Esparrachiari: My name is Silvia. I’m going to share with you some pitfalls and patterns in microservice dependency management that I bumped into while working at Google for over 10 years. The content and examples in this presentation are based on my own experiences as a software engineer at Google. I’m not focused on any particular product or team.
We’re going to start by taking a quick look on transition from service monoliths, into microservices, and then taking one last jump to include services running in the cloud. We will continue our journey through patterns and traffic growth, failure isolation, and how we can plan reasonable SLOs in a world where every backend has different prompts.
Monoliths, Microservices, and into the Cloud
In the beginning, we all wrote a single binary, often called Hello World, which evolves to include more complex functionalities like database, user authentication, flow control, operational monitoring, and an HTTP API so our customers can find us online. This binary runs in a single machine, but could also have many replicas to allow for traffic growth in different geo-locations. Several reasons pushed for our monoliths to be decoupled into separate binaries. A common reason is the complexity of the binary that turned the code base almost impossible to maintain and add new features. Another common reason is the requirement for independent logical components to grow hardware resources without impacting the performance of remaining components.

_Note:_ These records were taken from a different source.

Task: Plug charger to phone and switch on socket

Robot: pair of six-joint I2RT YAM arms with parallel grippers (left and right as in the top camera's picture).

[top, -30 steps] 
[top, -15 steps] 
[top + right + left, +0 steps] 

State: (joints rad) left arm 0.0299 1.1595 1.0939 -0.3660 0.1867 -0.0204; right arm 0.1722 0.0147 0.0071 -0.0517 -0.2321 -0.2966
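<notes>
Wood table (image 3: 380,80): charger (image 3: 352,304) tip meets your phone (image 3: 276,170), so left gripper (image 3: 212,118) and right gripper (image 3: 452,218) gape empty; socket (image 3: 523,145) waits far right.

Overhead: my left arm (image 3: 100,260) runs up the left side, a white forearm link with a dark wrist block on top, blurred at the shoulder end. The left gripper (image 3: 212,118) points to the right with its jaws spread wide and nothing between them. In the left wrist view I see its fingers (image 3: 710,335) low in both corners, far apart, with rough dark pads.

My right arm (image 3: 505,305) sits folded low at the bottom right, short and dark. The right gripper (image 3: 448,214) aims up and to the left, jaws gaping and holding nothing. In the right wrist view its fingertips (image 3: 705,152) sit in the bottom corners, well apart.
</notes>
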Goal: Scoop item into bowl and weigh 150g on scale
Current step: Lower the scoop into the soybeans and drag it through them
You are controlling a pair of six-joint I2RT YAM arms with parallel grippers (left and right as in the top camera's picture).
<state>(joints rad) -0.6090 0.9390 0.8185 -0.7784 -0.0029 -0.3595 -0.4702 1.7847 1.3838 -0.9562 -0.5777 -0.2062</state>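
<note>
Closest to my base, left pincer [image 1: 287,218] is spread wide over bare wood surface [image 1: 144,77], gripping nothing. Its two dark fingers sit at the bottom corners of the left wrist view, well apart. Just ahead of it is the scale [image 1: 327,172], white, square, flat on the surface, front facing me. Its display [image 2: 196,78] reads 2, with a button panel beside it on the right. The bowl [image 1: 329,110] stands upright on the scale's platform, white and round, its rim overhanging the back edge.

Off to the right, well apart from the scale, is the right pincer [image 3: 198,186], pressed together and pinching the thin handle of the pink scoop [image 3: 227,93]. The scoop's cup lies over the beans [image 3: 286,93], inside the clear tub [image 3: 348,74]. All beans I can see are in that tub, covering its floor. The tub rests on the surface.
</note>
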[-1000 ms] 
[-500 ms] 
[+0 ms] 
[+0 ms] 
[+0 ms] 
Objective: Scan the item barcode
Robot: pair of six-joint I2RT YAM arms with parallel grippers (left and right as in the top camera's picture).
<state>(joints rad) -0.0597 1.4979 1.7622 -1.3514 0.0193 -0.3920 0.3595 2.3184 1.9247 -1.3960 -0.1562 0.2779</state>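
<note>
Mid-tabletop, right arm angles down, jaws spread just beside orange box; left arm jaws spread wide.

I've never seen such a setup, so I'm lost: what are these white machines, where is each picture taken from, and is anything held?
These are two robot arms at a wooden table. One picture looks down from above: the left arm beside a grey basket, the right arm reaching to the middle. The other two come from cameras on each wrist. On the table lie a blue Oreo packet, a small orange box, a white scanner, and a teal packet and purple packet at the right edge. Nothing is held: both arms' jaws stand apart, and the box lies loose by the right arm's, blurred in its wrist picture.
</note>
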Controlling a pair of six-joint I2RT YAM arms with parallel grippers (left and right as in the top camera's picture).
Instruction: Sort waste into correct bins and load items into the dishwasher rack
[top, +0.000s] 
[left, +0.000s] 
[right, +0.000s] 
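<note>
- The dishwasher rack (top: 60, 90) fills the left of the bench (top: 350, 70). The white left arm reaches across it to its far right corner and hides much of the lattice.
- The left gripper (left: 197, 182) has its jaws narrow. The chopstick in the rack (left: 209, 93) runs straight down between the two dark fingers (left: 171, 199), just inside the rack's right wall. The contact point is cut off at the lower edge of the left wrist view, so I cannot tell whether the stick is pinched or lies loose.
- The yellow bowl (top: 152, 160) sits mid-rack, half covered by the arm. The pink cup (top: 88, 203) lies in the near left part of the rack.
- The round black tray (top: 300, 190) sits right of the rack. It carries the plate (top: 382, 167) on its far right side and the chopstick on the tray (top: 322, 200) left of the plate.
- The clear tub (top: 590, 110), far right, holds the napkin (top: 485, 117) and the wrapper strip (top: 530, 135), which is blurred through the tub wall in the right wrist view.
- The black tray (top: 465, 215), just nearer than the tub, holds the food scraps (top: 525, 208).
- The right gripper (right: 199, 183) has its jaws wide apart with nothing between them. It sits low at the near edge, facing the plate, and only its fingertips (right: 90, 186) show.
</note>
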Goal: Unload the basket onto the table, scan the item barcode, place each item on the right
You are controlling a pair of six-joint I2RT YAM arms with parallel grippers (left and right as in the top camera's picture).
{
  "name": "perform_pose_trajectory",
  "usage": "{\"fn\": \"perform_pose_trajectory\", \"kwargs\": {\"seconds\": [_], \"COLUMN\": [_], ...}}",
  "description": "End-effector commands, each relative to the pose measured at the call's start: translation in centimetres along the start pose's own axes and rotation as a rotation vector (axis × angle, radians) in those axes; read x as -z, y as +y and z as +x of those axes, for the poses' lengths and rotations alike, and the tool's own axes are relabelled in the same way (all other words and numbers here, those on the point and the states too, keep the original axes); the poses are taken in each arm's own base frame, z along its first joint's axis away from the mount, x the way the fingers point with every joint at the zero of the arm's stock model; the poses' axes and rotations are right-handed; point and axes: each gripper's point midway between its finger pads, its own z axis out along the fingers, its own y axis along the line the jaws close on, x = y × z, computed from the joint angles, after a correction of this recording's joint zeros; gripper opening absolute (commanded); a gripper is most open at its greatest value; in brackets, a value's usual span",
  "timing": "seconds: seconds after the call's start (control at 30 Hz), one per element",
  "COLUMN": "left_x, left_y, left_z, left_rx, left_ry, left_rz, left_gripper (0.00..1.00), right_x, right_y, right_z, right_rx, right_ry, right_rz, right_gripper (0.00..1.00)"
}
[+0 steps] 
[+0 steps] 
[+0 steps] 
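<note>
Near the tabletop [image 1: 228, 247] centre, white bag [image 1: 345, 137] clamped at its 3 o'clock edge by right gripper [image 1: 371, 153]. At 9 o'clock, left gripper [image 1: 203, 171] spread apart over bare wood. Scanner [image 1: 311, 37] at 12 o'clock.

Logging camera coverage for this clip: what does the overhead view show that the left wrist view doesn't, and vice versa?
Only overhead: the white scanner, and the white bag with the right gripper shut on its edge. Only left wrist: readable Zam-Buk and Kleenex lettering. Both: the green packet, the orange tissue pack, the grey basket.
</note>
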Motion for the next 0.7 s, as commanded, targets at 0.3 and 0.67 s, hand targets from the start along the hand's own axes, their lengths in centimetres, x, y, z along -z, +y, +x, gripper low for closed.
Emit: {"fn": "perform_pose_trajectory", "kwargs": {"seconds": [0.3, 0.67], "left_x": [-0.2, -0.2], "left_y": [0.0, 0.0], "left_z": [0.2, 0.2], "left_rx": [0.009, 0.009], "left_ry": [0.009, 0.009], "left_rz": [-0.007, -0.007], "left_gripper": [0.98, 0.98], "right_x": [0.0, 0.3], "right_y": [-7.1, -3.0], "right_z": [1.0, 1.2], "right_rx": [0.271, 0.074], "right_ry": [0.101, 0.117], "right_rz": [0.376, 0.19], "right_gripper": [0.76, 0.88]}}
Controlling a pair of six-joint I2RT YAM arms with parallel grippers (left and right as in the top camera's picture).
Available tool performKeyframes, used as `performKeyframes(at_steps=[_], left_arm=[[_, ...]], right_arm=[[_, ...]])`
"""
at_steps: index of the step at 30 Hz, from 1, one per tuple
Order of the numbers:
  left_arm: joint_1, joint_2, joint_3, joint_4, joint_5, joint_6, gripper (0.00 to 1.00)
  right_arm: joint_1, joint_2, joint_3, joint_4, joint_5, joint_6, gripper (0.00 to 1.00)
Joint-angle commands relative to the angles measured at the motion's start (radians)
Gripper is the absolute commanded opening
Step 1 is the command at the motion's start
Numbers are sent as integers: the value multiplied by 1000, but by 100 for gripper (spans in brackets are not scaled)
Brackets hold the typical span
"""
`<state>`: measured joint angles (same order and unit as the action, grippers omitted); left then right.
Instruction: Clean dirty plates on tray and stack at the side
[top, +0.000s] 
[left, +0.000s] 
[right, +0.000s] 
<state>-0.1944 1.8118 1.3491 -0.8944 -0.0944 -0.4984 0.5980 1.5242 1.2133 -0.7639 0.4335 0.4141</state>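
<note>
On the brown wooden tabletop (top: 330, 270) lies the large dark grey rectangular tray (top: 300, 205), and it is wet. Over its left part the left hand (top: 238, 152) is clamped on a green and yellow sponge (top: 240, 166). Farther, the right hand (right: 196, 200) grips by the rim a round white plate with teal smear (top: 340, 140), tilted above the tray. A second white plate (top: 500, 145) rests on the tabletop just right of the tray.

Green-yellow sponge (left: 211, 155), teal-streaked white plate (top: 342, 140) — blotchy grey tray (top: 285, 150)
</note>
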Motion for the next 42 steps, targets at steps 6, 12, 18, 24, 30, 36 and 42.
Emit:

These reasons motivated the birth of microservices, where different binaries communicate over a network, but they all serve and represent a single product. The network is an important part of the product and must always be kept in mind. Each component can grow the hardware resources independently, and it’s much easier for engineering teams to control the lifecycle of each binary. Product owners may choose between running their binaries on their own machines or in the cloud. A product owner may even choose to run all their binaries in the cloud, which is often associated with higher availability and a lower cost.
Benefits of Microservices
Running a product in a microservice architecture provides a series of benefits like allowing for independent vertical or horizontal scaling, or growth of the hardware resources for each component, or replicating the components in different regions independently. Better logical decoupling and lower internal complexity, which makes it easier for developers to reason about changes in the services and guarantee that new features have a predictable outcome. Independent development of each component, allowing for localized changes without disturbing components that are unrelated to a new feature. Releases can be pushed forward or rolled back independently, promoting a faster reaction to outages and more focused production changes.
Challenges of Microservices
Although having an architecture based on microservices may also make some processes harder to deal with. We will see some useful tips that hopefully will save your time and some customer outages. Some memorable pains from my own experience in managing microservices include aligning traffic and resource growth between frontends and backends. Designing failure domains, and computing product SLOs based on the combined SLOs of all microservices.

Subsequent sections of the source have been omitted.